Scritte per elaborare il lutto di un aborto, anche se spontaneo, con frequenza è possibile trovare lettere di un “bambino mai nato”, o a lui indirizzate da parte dei genitori. Sicuramente, in tale ambito, emblematico è il libro pubblicato nel 1975, per Rizzoli, dalla giornalista italiana Oriana Fallaci.
Lettera a un bambino mai nato è un libro controverso: per alcuni esso è un manifesto della libera autodeterminazione della donna, mentre per altri è un inno alla vita.
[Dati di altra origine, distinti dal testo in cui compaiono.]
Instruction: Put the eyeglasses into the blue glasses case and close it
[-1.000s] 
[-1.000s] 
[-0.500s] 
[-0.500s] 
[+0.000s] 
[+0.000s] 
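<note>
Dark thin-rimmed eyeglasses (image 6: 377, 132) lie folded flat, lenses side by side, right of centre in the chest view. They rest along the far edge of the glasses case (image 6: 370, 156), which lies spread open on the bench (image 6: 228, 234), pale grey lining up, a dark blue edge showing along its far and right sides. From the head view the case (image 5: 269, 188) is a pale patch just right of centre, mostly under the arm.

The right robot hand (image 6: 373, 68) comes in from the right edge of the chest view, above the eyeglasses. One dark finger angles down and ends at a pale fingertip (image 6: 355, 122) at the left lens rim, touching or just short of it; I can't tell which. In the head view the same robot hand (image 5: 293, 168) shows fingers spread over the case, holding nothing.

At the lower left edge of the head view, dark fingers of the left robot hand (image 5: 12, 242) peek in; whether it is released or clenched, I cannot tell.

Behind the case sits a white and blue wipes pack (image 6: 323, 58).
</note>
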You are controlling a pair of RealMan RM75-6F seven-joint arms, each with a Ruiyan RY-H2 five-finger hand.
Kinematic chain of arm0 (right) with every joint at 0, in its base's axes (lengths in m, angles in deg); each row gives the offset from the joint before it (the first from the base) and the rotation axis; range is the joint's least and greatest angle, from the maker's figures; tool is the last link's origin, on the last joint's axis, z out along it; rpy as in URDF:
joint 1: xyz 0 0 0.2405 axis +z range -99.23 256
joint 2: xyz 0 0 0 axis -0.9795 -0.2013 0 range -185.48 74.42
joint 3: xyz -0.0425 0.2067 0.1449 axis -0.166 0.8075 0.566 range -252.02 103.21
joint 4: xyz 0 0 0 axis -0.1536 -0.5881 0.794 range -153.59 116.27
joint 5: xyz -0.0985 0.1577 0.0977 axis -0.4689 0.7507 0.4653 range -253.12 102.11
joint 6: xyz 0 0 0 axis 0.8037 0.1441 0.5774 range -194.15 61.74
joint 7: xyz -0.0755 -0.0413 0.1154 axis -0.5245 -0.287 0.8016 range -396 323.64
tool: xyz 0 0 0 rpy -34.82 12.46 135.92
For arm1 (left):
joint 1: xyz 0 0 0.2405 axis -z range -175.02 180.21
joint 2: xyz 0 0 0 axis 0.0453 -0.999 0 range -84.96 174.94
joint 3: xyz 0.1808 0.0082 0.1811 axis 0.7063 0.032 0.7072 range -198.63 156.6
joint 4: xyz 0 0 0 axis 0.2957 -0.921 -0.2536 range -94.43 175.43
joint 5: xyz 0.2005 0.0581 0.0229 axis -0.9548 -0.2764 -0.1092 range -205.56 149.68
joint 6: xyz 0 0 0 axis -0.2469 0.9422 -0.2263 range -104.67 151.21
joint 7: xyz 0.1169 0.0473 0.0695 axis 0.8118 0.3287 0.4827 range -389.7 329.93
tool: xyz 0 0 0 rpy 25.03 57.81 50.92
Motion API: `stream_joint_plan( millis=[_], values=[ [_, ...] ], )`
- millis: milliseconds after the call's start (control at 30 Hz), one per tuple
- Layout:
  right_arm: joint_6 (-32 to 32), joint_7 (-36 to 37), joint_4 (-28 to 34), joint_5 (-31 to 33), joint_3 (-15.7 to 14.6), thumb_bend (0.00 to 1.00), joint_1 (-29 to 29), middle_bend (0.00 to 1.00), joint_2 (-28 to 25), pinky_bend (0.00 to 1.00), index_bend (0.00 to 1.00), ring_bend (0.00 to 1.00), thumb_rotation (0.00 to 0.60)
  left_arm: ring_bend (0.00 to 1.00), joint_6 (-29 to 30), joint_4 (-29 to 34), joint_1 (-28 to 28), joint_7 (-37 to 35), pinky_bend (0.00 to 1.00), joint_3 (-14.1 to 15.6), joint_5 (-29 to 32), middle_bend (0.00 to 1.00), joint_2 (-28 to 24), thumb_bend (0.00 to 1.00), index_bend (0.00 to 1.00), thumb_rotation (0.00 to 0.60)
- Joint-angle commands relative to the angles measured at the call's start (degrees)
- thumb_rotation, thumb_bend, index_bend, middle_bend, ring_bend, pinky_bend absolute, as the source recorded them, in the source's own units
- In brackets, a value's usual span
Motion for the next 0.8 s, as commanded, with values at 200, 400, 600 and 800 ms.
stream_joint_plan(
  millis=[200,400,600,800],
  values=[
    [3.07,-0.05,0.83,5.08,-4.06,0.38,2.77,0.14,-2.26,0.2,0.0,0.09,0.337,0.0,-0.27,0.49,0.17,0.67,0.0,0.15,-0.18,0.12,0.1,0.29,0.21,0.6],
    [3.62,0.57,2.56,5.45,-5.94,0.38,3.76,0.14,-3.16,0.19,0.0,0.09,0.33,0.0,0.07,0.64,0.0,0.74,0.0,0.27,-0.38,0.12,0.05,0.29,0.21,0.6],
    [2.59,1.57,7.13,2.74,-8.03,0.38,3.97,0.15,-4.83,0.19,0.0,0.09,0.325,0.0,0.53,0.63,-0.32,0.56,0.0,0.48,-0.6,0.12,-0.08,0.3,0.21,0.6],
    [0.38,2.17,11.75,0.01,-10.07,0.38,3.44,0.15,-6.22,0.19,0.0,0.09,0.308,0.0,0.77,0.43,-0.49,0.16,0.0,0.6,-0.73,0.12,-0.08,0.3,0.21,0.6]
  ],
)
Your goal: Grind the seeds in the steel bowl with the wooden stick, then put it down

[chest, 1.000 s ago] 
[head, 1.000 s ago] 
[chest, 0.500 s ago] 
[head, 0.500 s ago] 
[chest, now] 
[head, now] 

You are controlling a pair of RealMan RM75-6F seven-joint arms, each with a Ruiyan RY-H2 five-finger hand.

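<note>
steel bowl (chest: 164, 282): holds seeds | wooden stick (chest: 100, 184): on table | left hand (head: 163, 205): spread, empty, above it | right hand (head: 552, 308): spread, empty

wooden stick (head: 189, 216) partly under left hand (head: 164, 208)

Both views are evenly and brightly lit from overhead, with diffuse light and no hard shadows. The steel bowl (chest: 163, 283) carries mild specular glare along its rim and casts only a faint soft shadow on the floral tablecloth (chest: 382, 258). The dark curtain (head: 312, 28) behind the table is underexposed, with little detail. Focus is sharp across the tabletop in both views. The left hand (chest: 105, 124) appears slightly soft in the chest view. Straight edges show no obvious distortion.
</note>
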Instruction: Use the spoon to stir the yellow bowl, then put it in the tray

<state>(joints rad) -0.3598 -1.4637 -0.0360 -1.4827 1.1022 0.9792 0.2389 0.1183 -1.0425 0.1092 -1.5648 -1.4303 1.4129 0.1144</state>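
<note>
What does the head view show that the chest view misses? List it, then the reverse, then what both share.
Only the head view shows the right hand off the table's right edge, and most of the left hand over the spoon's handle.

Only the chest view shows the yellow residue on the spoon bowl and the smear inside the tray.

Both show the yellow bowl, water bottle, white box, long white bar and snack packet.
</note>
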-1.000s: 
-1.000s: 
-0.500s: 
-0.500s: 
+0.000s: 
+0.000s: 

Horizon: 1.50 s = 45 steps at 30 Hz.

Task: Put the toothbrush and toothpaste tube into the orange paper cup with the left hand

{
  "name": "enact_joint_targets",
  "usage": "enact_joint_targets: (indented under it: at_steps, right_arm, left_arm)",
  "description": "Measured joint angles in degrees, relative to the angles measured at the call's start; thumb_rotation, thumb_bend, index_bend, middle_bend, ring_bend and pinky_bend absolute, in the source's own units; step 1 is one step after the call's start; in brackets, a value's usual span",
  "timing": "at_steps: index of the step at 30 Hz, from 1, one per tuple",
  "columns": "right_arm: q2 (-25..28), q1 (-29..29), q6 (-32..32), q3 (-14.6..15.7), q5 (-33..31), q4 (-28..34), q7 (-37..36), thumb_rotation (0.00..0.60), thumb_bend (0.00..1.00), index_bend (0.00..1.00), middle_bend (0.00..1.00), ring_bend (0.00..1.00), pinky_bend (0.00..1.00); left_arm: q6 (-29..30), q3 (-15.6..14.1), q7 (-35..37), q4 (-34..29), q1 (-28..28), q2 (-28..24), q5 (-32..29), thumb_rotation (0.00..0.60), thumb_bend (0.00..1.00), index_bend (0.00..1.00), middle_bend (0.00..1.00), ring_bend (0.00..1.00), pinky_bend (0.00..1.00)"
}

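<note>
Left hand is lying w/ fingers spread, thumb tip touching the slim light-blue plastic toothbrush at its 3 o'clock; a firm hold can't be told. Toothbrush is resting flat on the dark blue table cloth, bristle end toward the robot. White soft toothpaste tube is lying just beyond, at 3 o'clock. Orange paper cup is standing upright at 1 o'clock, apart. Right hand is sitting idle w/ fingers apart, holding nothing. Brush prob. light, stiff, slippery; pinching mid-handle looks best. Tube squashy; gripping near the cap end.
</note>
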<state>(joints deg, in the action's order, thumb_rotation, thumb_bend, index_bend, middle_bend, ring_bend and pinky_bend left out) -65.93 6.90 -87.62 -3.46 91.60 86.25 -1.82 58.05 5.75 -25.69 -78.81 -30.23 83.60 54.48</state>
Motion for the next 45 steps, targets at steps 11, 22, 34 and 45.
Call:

Tuttavia queste categorizzazioni contano poco rispetto alla profondità di alcuni passaggi del testo, emotivamente molto carichi e coinvolgenti perché descrivono in maniera concreta i pensieri, i sentimenti e le relazioni di una maternità che si fa carne nella gioia e nel dolore.
“Stanotte – scrive la Fallaci in apertura – ho saputo che c’eri: una goccia di vita scappata dal nulla. Me ne stavo con gli occhi spalancati nel buio e d’un tratto, in quel buio, s’è acceso un lampo di certezza: sì, c’eri. Esistevi”.
Una nuova vita sta prendendo forma nel suo grembo e la giornalista – nota per i suoi tratti duri, quasi mascolini – lo percepisce fin da subito, ben prima dell’evidenza: non sa darle un nome, “forse non è nemmeno vita, ma possibilità di vita”, ma sa che c’è. E da qui si abbandona al ricordo di come sua madre avesse tentato di abortirla e a riflessioni su quanto difficile sia la vita terrena… Eppure – concluderà – “nascere è meglio di non nascere. […] ho deciso per te: nascerai”.
La Fallaci arriva a questa risoluzione dopo aver visto la fotografia di un embrione a tre settimane: è minuscolo, ma ha già cuore, testa, bocca, occhi, stomaco, sistema nervoso, fegato…
La sua scelta di dare spazio alla vita si scontra con la volontà del padre del bambino di ‘disfarsi’ di quel fagotto non voluto; con l’opinione di amici e conoscenti; con le convenzioni dell’epoca che non vedono di buon occhio una ragazza-madre; infine, collide con la sua carriera di giornalista sempre in viaggio. Eppure la Fallaci porta avanti la gravidanza con coraggio – “in fondo il coraggio è ottimismo!”, scrive, superando anche qualche malanno fisico che la costringe a letto, proprio lei che di stare ferma non è molto capace!
Finché un giorno decide di partire per un viaggio di lavoro, durante il quale succede l’inaspettato: “Con la stessa certezza – scrive – che mi paralizzava la notte in cui seppi che esistevi, ora so che stai cessando di esistere”. La giornalista interrompe il viaggio, ma oramai non c’è più niente da fare: il suo bambino è morto.
Tuttavia questo non significa che egli non sia mai esistito: non ha visto la luce, ma c’è stato, è uscito dal nulla. Ed è questo che conta.
“[…] anche quando sono infelice – scrive ancora la Fallaci – penso che mi dispiacerebbe non essere nata perché nulla è peggiore del nulla. Io, te lo ripeto, non temo il dolore. Esso nasce con noi, cresce con noi, ad esso ci si abitua come al fatto d’aver due braccia e due gambe. Io, in fondo, non temo neanche il morire: perché se uno muore vuol dire che è nato, che è uscito dal niente. Io temo il niente, il non esserci, il dover dire di non esserci stato, sia pure per caso, sia pure per sbaglio, sia pure per l’altrui distrazione. Molte donne si chiedono: mettere al mondo un figlio, perché? Perché abbia fame, perché abbia freddo, perché venga tradito ed offeso, perché muoia ammazzato alla guerra o da una malattia? E negano la speranza che la sua fame sia saziata, che il suo freddo sia scaldato, che la fedeltà e il rispetto gli siano amici, che viva a lungo per tentar di cancellare le malattie e la guerra. Forse hanno ragione loro. Ma il niente è da preferirsi al soffrire? Io perfino nelle pause in cui piano sui miei fallimenti, le mie delusioni, i miei strazi, concludo che soffrire sia da preferirsi al niente. E se allargo questo alla vita, al dilemma nascere o non nascere, finisco con l’esclamare che nascere è meglio di non nascere”.